━━ Recorded information ━━
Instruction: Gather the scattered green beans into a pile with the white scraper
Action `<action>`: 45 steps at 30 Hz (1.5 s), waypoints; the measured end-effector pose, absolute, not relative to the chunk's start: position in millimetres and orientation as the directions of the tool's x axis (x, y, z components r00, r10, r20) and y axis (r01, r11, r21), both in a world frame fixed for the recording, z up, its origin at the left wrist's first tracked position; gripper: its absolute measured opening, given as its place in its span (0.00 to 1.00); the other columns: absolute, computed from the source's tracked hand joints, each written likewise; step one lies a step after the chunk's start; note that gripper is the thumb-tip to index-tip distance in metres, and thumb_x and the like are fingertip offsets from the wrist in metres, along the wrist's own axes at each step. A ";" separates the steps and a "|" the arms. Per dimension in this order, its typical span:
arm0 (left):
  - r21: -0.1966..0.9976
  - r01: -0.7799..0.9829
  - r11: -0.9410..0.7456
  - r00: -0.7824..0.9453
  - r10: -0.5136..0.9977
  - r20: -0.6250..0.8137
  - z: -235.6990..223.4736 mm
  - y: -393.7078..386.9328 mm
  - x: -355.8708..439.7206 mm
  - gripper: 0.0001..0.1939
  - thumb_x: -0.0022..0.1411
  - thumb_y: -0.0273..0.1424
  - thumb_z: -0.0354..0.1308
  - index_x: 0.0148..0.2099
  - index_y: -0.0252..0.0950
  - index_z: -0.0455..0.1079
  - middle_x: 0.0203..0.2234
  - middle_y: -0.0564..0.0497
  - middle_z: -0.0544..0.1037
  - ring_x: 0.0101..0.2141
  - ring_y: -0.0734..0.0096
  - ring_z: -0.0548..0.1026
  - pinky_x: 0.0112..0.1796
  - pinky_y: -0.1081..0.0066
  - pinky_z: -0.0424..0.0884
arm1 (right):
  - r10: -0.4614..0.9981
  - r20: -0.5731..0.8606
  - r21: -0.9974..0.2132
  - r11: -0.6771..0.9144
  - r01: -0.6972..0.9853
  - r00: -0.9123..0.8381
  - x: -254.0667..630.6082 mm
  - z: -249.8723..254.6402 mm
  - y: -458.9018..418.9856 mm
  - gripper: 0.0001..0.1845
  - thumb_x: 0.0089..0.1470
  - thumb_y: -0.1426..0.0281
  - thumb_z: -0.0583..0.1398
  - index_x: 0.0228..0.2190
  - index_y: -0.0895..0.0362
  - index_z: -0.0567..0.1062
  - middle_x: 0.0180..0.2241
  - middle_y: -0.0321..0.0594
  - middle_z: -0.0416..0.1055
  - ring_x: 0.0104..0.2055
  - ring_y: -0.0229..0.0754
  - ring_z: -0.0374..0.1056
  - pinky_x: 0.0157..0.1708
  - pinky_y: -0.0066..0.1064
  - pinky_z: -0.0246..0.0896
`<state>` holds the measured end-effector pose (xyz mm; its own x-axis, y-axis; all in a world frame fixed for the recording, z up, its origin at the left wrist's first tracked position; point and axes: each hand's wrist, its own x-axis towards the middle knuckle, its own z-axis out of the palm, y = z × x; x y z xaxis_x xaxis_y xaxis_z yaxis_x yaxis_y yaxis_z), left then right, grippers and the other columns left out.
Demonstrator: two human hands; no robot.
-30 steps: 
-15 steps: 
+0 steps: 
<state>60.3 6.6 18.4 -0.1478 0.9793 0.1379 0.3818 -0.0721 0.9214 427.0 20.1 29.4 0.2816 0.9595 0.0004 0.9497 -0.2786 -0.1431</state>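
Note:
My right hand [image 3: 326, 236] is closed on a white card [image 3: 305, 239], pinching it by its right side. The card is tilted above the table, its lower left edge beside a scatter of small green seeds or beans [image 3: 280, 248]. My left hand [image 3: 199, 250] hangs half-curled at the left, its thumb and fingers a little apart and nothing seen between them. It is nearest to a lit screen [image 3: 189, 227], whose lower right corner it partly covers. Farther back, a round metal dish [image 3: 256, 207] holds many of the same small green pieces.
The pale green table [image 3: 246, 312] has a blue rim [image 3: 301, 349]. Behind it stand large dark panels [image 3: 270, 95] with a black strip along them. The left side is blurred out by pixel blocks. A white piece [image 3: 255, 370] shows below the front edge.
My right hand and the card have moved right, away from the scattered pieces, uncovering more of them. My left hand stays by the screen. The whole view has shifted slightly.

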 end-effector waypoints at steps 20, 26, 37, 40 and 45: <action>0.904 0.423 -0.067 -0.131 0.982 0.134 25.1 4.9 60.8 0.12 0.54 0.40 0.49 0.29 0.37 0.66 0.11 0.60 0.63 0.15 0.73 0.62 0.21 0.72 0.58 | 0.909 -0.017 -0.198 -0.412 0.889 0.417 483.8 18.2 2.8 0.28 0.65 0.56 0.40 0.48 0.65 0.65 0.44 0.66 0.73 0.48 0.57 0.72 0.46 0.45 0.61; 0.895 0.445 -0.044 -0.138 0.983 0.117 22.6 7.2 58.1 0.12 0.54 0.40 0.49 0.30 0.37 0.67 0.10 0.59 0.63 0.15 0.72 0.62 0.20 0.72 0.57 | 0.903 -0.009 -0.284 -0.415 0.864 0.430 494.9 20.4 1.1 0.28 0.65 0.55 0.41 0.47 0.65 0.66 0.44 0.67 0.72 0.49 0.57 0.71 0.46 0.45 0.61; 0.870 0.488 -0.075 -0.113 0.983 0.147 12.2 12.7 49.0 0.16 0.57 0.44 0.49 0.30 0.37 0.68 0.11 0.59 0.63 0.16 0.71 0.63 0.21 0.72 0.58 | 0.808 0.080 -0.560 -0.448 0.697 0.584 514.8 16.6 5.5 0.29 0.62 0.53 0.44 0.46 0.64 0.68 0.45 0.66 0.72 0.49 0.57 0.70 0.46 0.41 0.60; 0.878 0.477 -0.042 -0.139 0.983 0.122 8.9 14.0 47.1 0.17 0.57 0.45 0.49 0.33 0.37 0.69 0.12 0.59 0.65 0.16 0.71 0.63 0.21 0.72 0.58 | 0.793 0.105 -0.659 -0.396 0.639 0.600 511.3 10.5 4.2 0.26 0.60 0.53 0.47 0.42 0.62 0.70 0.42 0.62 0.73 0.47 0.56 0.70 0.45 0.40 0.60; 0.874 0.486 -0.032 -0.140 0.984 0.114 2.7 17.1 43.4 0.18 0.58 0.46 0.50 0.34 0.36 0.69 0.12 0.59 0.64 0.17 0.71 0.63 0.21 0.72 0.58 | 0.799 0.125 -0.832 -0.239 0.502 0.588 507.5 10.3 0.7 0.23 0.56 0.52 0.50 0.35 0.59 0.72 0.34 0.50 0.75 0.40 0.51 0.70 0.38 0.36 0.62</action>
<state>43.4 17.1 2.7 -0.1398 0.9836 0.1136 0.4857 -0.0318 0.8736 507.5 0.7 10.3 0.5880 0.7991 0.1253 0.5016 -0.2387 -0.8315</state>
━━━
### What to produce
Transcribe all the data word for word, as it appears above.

### Problem solution
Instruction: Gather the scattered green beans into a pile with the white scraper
Action `<action>`: 45 steps at 30 Hz (1.5 s), waypoints; the measured end-effector pose, absolute, not relative to the chunk's start: position in millimetres and orientation as the directions of the tool's x axis (x, y, z components r00, r10, r20) and y axis (r01, r11, r21), both in a world frame fixed for the recording, z up, its origin at the left wrist's first tracked position; gripper: its absolute measured opening, given as its place in its span (0.00 to 1.00); the other columns: absolute, computed from the source's tracked hand joints, each written likewise; step one lies a step after the chunk's start; note that gripper is the thumb-tip to index-tip distance in metres, and thumb_x and the like are fingertip offsets from the wrist in metres, along the wrist's own axes at each step. A ";" separates the steps and a "|" the arms. Per dimension in this order, its typical span:
arm0 (left):
  - r21: -0.1966..0.9976
  - r01: -0.7799..0.9829
  - r11: -0.9410..0.7456
  - r00: -0.7824..0.9453
  - r10: -0.5136..0.9977
  - r20: -0.6250..0.8137
  - z: -235.6990..223.4736 mm
  - y: -393.7078..386.9328 mm
  - x: -355.8708..439.7206 mm
  - gripper: 0.0001..0.1939
  - thumb_x: -0.0022..0.1411
  - thumb_y: -0.0273..0.1424
  - thumb_z: -0.0354..0.1308
  - index_x: 0.0148..0.2099
  - index_y: -0.0252..0.0950
  - index_z: -0.0455..0.1079
  - middle_x: 0.0203..0.2234
  - middle_y: -0.0564..0.0497
  - middle_z: -0.0544..0.1037
  - ring_x: 0.0101..0.2141
  - ring_y: -0.0734..0.0096
  - ring_z: -0.0548..0.1026
  - pinky_x: 0.0112..0.1796
  - pinky_y: -0.1081..0.0066
  - pinky_z: -0.0424..0.0884
arm1 (right):
  - r10: -0.4614..0.9981
  - r20: -0.5731..0.8606
  - r21: -0.9974..0.2132
  - r11: -0.6771..0.9144
  - r01: -0.6972..0.9853
  - r00: -0.9123..0.8381
  - x: -254.0667..630.6082 mm
  - z: -249.8723..254.6402 mm
  - y: -458.9018..418.9856 mm
  - gripper: 0.0001..0.1845
  - thumb_x: 0.0089..0.1470
  - thumb_y: -0.1426..0.0281
  - thumb_z: -0.0583..0.1398
  - index_x: 0.0228..0.2190
  - index_y: -0.0895..0.0362
  - index_z: -0.0567..0.1062
  - middle_x: 0.0180..0.2241
  - middle_y: -0.0321..0.0594
  - middle_z: -0.0416..0.1055
  - ring_x: 0.0104..0.2055
  - ring_y: -0.0229..0.0754
  - ring_z: -0.0374..0.1056
  - pinky_x: 0.0157..0.1708
  - pinky_y: -0.0066..0.1064
  - pinky_z: -0.0246..0.0896
`<state>` holds the measured end-effector pose (xyz mm; its own x-axis, y-axis; all in a world frame fixed for the recording, z up, its origin at the left wrist's first tracked position; point and axes: each hand's wrist, its own x-axis towards the middle knuckle, its own z-axis out of the palm, y = z × x; x y z xaxis_x xaxis_y xaxis_z yaxis_x yaxis_y yaxis_z), left then right, grippers and the other columns left out.
Demonstrator: two human hands; no robot.
-30 steps: 
-15 steps: 
+0 steps: 
<state>60.3 6.6 18.4 -0.1478 0.9793 0.1379 0.3818 -0.0721 0.9214 427.0 20.1 29.4 0.2816 0.9595 0.0004 0.9497 -0.2786 -0.1431</state>
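Note:
My right hand [image 3: 326, 236] is closed on a white card [image 3: 305, 239], pinching it by its right side. The card is tilted above the table, its lower left edge beside a scatter of small green seeds or beans [image 3: 280, 248]. My left hand [image 3: 199, 250] hangs half-curled at the left, its thumb and fingers a little apart and nothing seen between them. It is nearest to a lit screen [image 3: 189, 227], whose lower right corner it partly covers. Farther back, a round metal dish [image 3: 256, 207] holds many of the same small green pieces.
The pale green table [image 3: 246, 312] has a blue rim [image 3: 301, 349]. Behind it stand large dark panels [image 3: 270, 95] with a black strip along them. The left side is blurred out by pixel blocks. A white piece [image 3: 255, 370] shows below the front edge.
My right hand and the card have moved right, away from the scattered pieces, uncovering more of them. My left hand stays by the screen. The whole view has shifted slightly.
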
 end-effector waypoints at steps 20, 26, 37, 40 and 45: <action>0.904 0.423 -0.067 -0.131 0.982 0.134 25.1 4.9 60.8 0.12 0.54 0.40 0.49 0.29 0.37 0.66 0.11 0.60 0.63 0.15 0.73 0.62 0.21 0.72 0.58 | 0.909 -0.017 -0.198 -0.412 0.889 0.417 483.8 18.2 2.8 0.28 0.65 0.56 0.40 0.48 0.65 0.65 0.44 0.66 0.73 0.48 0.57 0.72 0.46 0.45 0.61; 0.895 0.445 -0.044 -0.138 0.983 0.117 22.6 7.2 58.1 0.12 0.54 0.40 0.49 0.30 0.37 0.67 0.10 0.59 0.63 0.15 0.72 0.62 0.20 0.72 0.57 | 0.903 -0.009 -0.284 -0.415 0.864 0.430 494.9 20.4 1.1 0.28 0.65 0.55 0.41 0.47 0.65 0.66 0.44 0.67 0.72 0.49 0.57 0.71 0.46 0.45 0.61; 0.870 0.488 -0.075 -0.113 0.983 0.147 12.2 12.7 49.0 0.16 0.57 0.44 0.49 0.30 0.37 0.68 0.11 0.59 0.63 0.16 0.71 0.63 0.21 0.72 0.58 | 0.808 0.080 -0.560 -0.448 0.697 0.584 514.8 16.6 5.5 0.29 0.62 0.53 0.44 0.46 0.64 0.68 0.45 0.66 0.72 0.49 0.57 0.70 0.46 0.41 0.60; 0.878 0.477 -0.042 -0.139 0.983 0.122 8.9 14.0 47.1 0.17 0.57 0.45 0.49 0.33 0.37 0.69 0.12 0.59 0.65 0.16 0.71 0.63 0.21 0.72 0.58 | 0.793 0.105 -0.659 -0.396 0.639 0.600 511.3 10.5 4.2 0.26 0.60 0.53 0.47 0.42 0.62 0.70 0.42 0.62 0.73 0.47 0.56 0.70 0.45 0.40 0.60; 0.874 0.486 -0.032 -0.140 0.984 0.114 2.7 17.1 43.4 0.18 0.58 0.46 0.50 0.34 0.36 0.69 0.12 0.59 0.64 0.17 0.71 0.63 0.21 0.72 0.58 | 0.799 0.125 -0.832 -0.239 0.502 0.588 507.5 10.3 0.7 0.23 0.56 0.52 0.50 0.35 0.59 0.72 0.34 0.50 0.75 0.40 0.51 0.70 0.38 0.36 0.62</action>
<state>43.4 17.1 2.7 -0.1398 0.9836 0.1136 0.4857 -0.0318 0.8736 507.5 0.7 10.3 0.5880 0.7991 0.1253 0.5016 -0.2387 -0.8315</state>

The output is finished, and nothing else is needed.